この世界ではまだごく一部にしか発展してない機械も俺達の世界じゃあ溢れている。
ベタだけど、テレビを見せて反応を窺いたいものだ。
「悠斗は、どっちの世界がいい?」
「俺は……うーん、そりゃあ元の世界のほうがいいけど、この世界も知り尽くしたいしなあ。今は半々ってとこかな。それに……」
少し。
この世界に来て、俺が主人公――ユーリの立ち位置にいると知って少し……気になる事がある。
「それに?」
「この世界には主人公の両親が故郷にいる。会ってみたいんだよね」
「会ってみたい? 何か思い入れのある登場人物だったりする?」
「そうじゃないんだ。俺さ、母親がいないもんだから」
「そう、なの」
「ええっと……悠斗様の世界には、お母様はおらず、この世界にはしゅじんこうなる悠斗様のお母様がいる……ですか?」
「うんうん、そんな感じ」
アリアもこんがらがる手前ながら、思考の回転が速い彼女はきちんと整理して理解していた。

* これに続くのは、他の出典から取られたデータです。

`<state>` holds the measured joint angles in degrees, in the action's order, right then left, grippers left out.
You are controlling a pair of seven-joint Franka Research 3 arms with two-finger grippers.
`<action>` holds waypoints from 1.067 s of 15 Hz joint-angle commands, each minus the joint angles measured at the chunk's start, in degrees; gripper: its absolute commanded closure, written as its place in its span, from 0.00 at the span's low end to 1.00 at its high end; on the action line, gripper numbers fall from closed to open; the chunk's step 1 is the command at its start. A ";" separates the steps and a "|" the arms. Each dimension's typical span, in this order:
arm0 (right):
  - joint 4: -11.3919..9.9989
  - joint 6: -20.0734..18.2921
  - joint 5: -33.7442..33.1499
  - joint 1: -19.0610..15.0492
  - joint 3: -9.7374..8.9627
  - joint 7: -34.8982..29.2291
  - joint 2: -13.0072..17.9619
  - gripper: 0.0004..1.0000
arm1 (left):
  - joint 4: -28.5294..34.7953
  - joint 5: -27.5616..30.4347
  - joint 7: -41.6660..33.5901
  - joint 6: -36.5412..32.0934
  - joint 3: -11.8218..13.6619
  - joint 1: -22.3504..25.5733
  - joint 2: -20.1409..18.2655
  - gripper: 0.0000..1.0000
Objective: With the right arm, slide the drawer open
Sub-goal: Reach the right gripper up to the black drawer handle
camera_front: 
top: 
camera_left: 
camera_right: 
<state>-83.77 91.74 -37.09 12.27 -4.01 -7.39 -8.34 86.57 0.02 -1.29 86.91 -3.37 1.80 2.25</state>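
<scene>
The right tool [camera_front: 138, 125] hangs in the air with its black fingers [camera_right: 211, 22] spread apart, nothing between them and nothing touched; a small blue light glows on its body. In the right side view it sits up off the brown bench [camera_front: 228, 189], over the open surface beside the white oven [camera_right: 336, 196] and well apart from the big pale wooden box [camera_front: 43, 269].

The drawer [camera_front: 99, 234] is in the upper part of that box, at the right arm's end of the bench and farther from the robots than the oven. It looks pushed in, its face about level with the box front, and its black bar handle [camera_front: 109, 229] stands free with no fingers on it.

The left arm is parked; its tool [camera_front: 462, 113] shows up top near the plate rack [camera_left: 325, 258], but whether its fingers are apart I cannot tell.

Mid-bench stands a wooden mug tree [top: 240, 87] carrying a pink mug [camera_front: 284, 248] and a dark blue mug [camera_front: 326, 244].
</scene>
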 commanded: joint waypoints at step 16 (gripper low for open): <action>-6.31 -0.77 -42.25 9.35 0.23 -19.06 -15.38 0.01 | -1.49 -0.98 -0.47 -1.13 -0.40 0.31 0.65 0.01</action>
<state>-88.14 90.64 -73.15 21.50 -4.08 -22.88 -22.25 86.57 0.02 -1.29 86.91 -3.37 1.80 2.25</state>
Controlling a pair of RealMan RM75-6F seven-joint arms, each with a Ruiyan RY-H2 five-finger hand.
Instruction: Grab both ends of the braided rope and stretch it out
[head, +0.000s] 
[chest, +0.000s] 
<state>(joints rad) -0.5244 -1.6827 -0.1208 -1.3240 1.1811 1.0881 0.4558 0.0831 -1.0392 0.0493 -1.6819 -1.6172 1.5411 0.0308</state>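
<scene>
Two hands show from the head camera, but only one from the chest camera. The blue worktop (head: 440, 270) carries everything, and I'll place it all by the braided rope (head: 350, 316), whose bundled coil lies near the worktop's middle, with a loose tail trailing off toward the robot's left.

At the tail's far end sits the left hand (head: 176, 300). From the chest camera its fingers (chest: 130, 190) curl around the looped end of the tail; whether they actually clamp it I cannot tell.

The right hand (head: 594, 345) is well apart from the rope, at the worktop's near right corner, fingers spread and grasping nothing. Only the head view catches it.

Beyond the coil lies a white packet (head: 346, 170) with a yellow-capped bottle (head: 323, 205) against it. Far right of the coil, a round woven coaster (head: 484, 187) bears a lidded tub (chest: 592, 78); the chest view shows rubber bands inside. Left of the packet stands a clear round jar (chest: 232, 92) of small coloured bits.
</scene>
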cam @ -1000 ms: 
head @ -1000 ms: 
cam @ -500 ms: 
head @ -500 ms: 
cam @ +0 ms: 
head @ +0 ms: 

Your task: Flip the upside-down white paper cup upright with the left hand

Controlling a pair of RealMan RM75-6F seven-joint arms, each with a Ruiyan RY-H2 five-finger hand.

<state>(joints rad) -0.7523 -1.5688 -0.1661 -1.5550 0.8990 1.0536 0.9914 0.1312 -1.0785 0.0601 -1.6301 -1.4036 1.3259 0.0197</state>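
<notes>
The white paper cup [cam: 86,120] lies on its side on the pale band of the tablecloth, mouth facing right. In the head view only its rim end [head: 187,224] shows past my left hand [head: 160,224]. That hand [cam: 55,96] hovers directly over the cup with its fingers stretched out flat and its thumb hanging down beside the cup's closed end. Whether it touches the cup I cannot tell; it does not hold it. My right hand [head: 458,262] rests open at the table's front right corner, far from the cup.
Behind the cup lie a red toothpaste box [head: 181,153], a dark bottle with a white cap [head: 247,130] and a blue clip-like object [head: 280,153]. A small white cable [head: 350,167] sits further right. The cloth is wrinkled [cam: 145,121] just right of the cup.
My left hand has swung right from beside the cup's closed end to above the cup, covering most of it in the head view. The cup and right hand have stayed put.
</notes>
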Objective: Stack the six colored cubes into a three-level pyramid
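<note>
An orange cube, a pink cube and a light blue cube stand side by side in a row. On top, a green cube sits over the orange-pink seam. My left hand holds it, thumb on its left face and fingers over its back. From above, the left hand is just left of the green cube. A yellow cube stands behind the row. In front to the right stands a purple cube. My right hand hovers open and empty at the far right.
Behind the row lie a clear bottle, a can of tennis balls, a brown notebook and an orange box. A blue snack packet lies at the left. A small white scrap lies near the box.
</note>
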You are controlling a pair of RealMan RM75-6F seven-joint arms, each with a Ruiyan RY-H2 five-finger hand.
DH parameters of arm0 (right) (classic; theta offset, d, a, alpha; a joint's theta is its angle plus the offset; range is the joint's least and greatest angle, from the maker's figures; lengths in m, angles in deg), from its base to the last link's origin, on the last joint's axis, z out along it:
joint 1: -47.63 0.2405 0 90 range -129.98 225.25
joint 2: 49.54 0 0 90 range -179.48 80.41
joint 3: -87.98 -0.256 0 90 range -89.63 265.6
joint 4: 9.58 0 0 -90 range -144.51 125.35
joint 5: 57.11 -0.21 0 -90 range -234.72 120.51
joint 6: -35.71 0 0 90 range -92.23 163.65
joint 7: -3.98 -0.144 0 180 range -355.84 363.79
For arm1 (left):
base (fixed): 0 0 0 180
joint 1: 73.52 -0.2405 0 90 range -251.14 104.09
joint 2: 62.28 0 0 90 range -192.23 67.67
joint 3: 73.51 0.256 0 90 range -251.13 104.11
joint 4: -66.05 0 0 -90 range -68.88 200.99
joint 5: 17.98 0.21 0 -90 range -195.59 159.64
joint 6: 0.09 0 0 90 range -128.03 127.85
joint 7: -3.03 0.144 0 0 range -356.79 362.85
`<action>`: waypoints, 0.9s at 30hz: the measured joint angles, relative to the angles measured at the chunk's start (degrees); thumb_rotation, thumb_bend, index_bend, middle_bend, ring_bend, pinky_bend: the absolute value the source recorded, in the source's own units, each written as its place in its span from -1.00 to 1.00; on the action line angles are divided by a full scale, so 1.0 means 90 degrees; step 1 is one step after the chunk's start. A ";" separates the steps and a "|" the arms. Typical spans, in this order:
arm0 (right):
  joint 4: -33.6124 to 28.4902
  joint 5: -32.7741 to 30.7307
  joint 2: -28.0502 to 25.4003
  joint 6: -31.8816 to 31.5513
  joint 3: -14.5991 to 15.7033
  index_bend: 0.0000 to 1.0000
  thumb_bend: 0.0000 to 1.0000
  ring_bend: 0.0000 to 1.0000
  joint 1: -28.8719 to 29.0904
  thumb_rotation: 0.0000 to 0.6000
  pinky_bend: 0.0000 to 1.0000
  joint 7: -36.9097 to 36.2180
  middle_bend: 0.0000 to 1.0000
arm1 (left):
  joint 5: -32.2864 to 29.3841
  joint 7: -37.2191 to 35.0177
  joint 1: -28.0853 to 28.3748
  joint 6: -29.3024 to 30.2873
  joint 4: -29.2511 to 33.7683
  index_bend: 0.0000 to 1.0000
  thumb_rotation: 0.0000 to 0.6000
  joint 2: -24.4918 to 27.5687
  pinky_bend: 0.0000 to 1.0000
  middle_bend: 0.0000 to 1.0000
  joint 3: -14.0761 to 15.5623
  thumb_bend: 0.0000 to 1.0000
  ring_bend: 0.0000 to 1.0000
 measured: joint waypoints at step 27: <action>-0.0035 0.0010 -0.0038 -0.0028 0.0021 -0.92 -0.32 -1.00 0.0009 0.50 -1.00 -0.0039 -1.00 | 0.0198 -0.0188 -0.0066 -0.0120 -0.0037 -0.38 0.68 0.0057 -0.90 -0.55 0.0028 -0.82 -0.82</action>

上位魔法を習得するのもその頭の良さがあってこそだったかもしれない。
「あまり、聞かないほうがよかったかしら」
「別にいいよ。 両親が離婚して、子供の頃に母さんが病気で亡くなって叔母さんと二人暮らしの生活をしてたってだけ」
「波乱万丈」
「そうでもないだろ」
「私は今、これまでの人生がいかに恵まれていたのか痛感しております」
「探せば誰かしらいるさうちみたいな家庭は。それに叔母さんはすごくいい人だから楽しい生活だったよ」
叔母さんの作る手料理――特にハンバーグが食べたいが、そんな些細な願いも今は叶わない。
その代わりこの世界で……母の手料理は食べられるかもしれないが。
それが少し、ああ、少し気になる事。
「寂しい?」
「寂しくないといえば、嘘になるね。君は?」
「私は、ちょっとだけ、かな」
ぷいっとそっぽを向くぽよよんさん。
表情の変化が一瞬あったように思われるが、どんな表情をしていたかは見れなかった。